Помолчали, выпили еще по стаканчику. Манний мотал головой и вздыхал – томился по деревне, а может быть, по милой…

Лувений посмотрел на него и промолвил лукаво:

– Лучшее время в деревне осенью: урожай собран, вино забродило. Самую цветущую девку отдают самому ражему парню вроде Манния. Все пьянствуют и поют. Ну-ка, спой нам, Тит!

– Да мы не поймем его галльские песни, – пренебрежительно сказал Манний.

– Разберемся. Мы теперь все римляне, – настаивал Лувений. Тит долго отказывался, но потом махнул рукой, крякнул смущенно и затянул сипловатым баском эпиталамий[72]:

О, Гимен – Гименей!
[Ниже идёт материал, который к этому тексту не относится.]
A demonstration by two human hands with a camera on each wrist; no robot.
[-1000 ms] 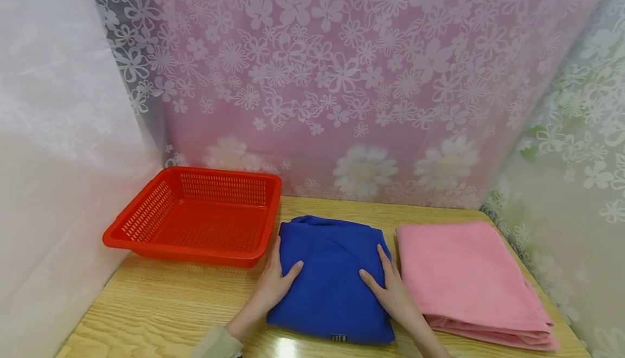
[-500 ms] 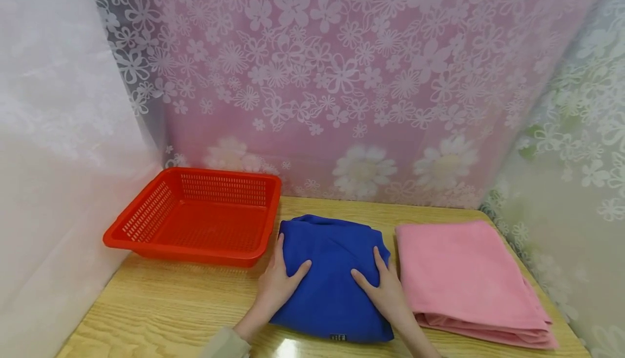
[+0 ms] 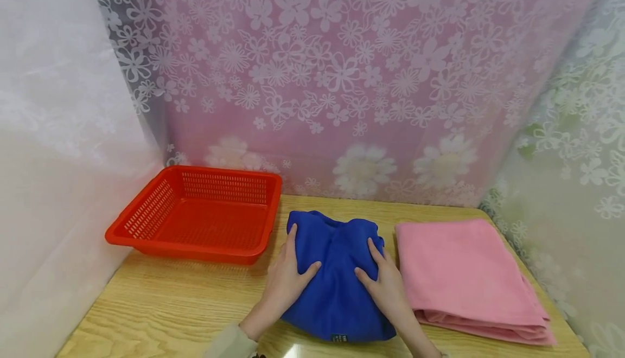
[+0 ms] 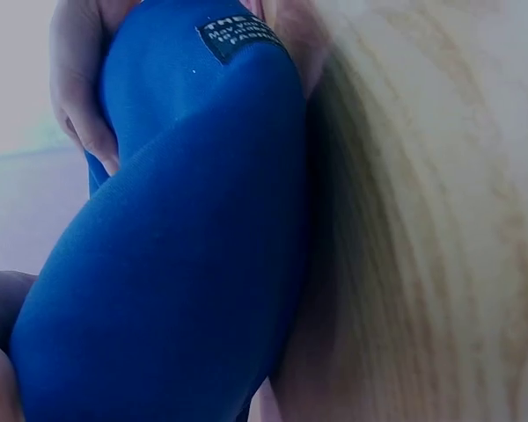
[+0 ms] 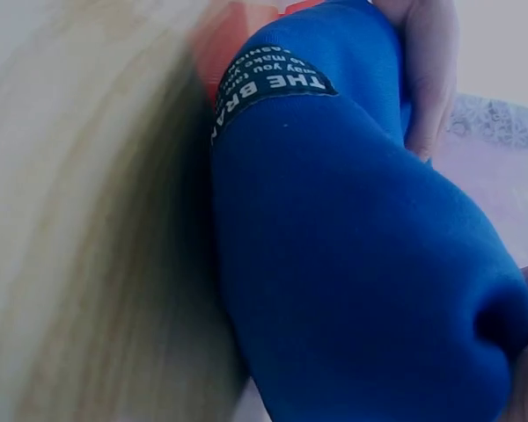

Услышь ты ваш дружный зов! Приходи к нам, веселый бог, Добрых свадеб строитель…

– Гляди, как распелся мой захмелевший Тит! – воскликнул Катулл, появляясь из-за угла. С ним был красивый юноша в короткой тунике, затканной золотыми блестками.

– Старик поет с чувством, не правда ли? – продолжал Катулл, – хотя и сильно шепелявит, что сразу выдает жителя Цизальпинской Галлии.

– Наверное, от него ты и набираешься тем для элегий… Или скорее для гимнов, – сказал юноша, поправляя нежной тонкой рукой черные волосы, падающие на плечи.

– Что ж, Камерий, ты прав: кроме александрийских ямбов, я склонен находить своеобразную прелесть в песнях народа. Поэт, избегающий их, напрасно ограничивает свое воображение. Однако, Тит, бессовестный, я привел гостя, а ты и не думаешь подать нам по чаше вина.

Тит молча забрал миску, оловянный стаканчик, бутыль и пошел вокруг дома к невысокому приделу, облицованному бетоном. Это и была та пристройка, которую Катулл снимал за две тысячи сестерциев в год. В первой ее комнате размещался Тит со своим хозяйством, во второй и третьей стояли скамьи, стулья, спальное ложе, туалетный столик и шкаф со свитками книг. Тускло желтела бронзовая чеканная ваза из Коринфа, на шкафу расставлены терракотовые статуэтки, светильники, дорогая посуда красного стекла, мраморная статуя Дианы – Латонии, у спального ложа – письменный прибор и таблички – церы.

Катулл небрежно отбросил хлену. Покусывая нижнюю губу, он вспоминал объятия оливково-смуглой сицилийской гречаночки Ипсифиллы. Сегодня он заявился к ней с утра и до полудня слушал ее млеющий лепет.

Выходя от Ипсифиллы, Катулл встретил юного Камерия. Подозрительно, что этот красавчик оказался именно здесь. Неужели похотливая девчонка пригласила и его? Катулл со смехом погрозил Камерию, сделавшему невинный вид.

Камерий беспечен и остроумен; он состоит в актерской коллегии при храме Минервы. В Риме к актерам по традиции питают презрение, не то что в Греции, где они пользуются любовью сограждан. Правда, в недалеком прошлом и на римских подмостках выступали великие трагики и мимы, заслужившие всеобщее признание, – такие, как Эзоп и Росций.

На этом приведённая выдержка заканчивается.